Second, Sagittarius provides its viewer another shining example of the difference between a constellation and an asterism. A constellation is, simply, a specific grouping of stars that everyone has agreed are, in fact, assigned to that particular constellation. This circular definition was finally laid flat by the International Astronomical Union in its defining of Constellation Boundaries, solidifying star groupings that go as far back as antiquity and as far forward as 1763 (the exploration of the Southern Hemisphere was not limited to the land and the sea). An asterism is, simply, a convenient grouping of stars that are NOT one of the 88 Official Constellations, with some asterisms being only fragments of a full Constellation (such as the Big Dipper, the most famous asterism in the Constellation Ursa Major) and some asterisms composed of parts of multiple Constellations (such as the Summer Triangle, composed of the stars Deneb (Cygnus), Altair (Aquila), and Vega (Lyra). At our latitude (Syracuse and Tully), we cannot even see the entire Constellation of Sagittarius, but have an excellent view during the Summer of one of the most modern of conveniences in the form of a Tea Pot (see below). We may seem a little ridiculous pointing out the tea pot, short and stout, with its handle (on the left or to the West) and its spout (on the right or to the East) at Darling Hill on a dark night, but you will not forget this asterism after it jumps out at you the first time. An important thing to remember is that any grouping of stars in the sky that helps YOU find what you are looking for is as significant an asterism as one you might find in any book. If an otherwise unlabeled grouping jumps out at you that helps you find your place in the Night Sky, put those informal naming rights to good use.

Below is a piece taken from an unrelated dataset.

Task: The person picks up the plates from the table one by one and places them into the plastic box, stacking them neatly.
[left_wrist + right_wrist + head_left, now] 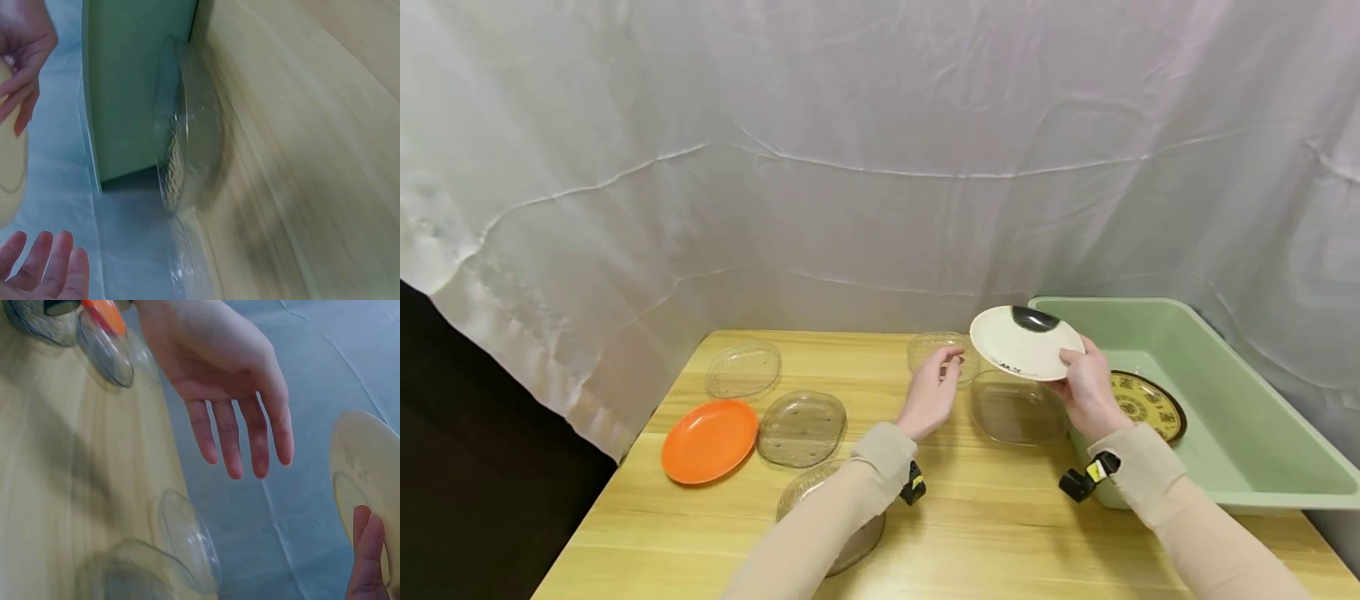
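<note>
A white plate point(1011, 343) with a black patch at its rim is held up by my right hand point(1088, 385), thumb on top and fingers beneath. Tilted, it hangs over the back of the table, left of the green basin. My left hand point(934, 387) stands apart from it on the left, and in the right wrist view its fingers point(228, 440) are spread and hold nothing. Below the white plate lies a brown-tinted glass dish point(1017, 417). Behind my left hand rests a clear glass plate point(925, 343).
A green basin point(1270, 417) on the right contains a yellow plate point(1138, 400) with a dark patterned rim. To the left lie an orange plate point(709, 442), a clear plate point(743, 369) and a smoky glass plate point(801, 427). Another glass plate point(859, 546) is partly under my left forearm.
</note>
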`<state>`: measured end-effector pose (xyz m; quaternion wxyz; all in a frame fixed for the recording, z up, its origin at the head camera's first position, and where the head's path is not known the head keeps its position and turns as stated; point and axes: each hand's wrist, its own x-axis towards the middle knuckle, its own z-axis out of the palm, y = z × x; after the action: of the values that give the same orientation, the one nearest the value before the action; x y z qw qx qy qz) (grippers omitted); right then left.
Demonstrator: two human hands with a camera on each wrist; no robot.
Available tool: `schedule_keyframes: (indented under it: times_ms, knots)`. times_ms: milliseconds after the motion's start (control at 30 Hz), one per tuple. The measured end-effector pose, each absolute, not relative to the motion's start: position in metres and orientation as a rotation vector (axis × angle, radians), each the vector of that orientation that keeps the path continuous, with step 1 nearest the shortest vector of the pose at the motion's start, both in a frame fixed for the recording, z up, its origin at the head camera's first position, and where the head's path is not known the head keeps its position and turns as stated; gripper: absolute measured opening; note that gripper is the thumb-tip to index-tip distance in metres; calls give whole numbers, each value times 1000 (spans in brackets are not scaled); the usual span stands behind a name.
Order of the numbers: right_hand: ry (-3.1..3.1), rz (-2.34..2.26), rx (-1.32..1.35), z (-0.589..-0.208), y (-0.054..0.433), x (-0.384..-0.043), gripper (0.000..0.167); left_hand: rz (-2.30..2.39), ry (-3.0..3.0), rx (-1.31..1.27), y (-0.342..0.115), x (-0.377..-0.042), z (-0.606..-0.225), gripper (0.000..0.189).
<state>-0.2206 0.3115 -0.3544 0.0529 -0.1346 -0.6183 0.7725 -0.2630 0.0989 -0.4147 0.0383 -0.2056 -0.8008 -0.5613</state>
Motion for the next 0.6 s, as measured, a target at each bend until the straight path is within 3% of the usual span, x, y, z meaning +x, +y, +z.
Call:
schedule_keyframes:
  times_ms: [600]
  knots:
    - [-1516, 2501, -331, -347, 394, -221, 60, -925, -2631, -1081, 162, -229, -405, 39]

|Image generated with Starry Night Pro 6, www.starrynight.com.|
Third, the billowing steam from the spout of this tea pot marks a most important location to all 100 billion or more stars in our galaxy. The small darkened oval in the picture above marks the exact location of the center of the Milky Way galaxy (the tiny, fuzzy spec at its middle), meaning we are looking into the most dense region of the galaxy when we set our gazes at this region. Unfortunately, the city lights from Cortland wash the density of the Milky Way band at our South when we observe in Tully, although the full band of the Milky Way is prominent above us during the Summer.

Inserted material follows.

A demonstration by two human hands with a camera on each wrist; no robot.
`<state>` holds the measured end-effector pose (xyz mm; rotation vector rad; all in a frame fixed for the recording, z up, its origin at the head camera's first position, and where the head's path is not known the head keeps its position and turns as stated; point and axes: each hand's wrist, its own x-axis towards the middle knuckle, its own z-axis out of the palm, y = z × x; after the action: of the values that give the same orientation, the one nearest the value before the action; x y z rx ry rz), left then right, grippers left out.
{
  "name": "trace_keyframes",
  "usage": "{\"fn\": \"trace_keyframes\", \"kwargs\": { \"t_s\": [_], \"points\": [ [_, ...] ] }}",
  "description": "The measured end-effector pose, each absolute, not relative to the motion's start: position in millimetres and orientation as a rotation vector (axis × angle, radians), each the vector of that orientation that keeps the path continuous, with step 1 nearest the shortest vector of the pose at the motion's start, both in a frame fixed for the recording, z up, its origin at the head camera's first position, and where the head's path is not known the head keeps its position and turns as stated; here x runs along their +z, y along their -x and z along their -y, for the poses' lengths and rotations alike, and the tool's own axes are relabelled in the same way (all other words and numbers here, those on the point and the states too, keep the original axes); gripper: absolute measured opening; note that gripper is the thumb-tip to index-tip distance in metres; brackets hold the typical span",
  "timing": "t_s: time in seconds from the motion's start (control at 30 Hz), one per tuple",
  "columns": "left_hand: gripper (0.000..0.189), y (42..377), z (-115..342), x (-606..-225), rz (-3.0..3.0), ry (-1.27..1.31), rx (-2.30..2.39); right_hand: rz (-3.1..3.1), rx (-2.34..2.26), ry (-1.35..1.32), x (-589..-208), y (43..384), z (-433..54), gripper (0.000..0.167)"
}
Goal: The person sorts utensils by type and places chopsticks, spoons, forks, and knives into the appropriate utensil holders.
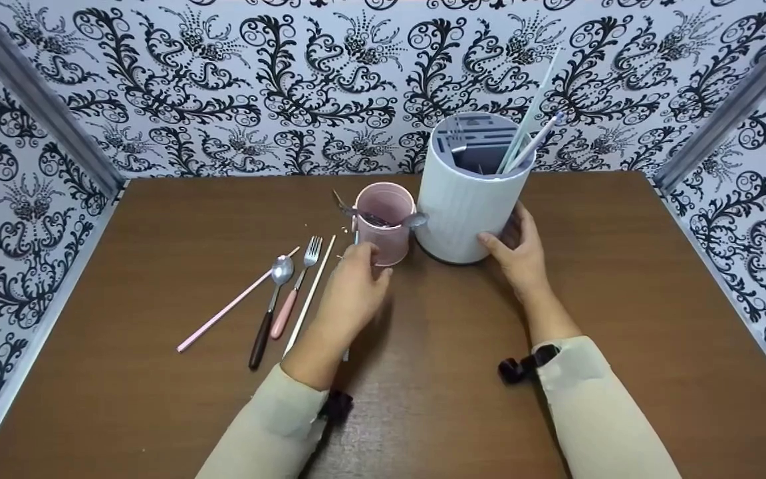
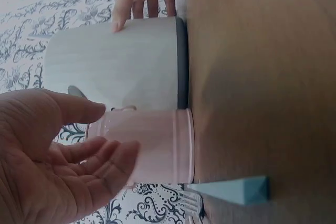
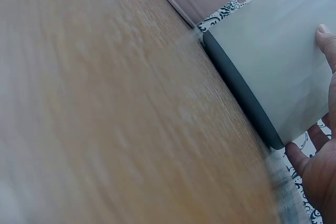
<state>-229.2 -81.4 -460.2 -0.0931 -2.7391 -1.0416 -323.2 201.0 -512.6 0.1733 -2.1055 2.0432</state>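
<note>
My right hand (image 1: pixel 522 256) holds the lower right side of a white round knife block (image 1: pixel 466 213), thumb in front and fingers around the far side. The block's slotted grey top shows a light teal chopstick (image 1: pixel 536 106) and a pale stick with a blue end (image 1: pixel 539 140) standing out of one opening. Just left of it stands a pink cup (image 1: pixel 386 243) with a fork (image 1: pixel 341 201) and a spoon (image 1: pixel 416 219) leaning over its rim. My left hand (image 1: pixel 356 286) is in front of the cup, thumb and loosely bent fingers apart, holding nothing in the left wrist view.
Left of my left hand lie a pink chopstick (image 1: pixel 223 311), a dark-handled spoon (image 1: pixel 281 273), a pink-handled fork (image 1: pixel 284 313) and a pale chopstick (image 1: pixel 310 296). A teal stick (image 2: pixel 236 190) lies by the cup, mostly behind my left hand in the head view. Patterned walls (image 1: pixel 276 80) enclose the table (image 1: pixel 449 399).
</note>
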Motion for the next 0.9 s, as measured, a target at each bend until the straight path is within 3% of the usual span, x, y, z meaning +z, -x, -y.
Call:
{"fn": "trace_keyframes", "kwargs": {
  "t_s": [0.27, 0.7, 0.9],
  "points": [
    [0.043, 230.8, 88.7, -461.2, 2.889, -0.021, -0.908, 2.120, 2.006, -0.174, -512.8, 322.3, -201.4, 0.087],
    [0.043, 228.0, 98.1, -470.9, 2.941, -0.015, -0.701, 2.120, 2.021, -0.174, -511.5, 321.3, -201.5, 0.087],
    [0.024, 228.2, 101.8, -471.2, 2.997, 0.000, -0.677, 2.131, 2.011, -0.171, -511.0, 320.9, -201.6, 0.087]
  ]
}}
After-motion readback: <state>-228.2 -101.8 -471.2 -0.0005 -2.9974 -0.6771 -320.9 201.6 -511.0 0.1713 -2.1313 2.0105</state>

|Images from ircamera.as.arizona.edu.|
Fourth, because we are looking into the heart of the Milky Way when we see the spout of the tea pot (as the image at right tries to show), we are looking into the densest region of stars we can see from Earth. As a result, this tea pot marks the location of a variety of Messier Objects and fainter nebulae far more numerous than even the largest variety pack the other Celestial Seasonings (pardon the tea pun) has to offer. The Trifid Nebula (M20), Lagoon Nebula (M8), Sagittarius Cluster (M22), Omega Nebula (M17), Black Swan Nebula (M18), M25, M23, M55, M54, M70, M28, M21, and M75 all reside within the Sagittarius boundary, while M6, M7, M16, and a host of other deep sky objects surround its borders in neighboring Scorpius, Ophiuchus, and Serpens Cauda.
When we observe during the Summer, I often recommend to new visitors with binoculars to simply point to the South, aim for the tea pot, and slowly scan. If your binoculars or telescope are anywhere near focused, you are guaranteed to find something within your field of view.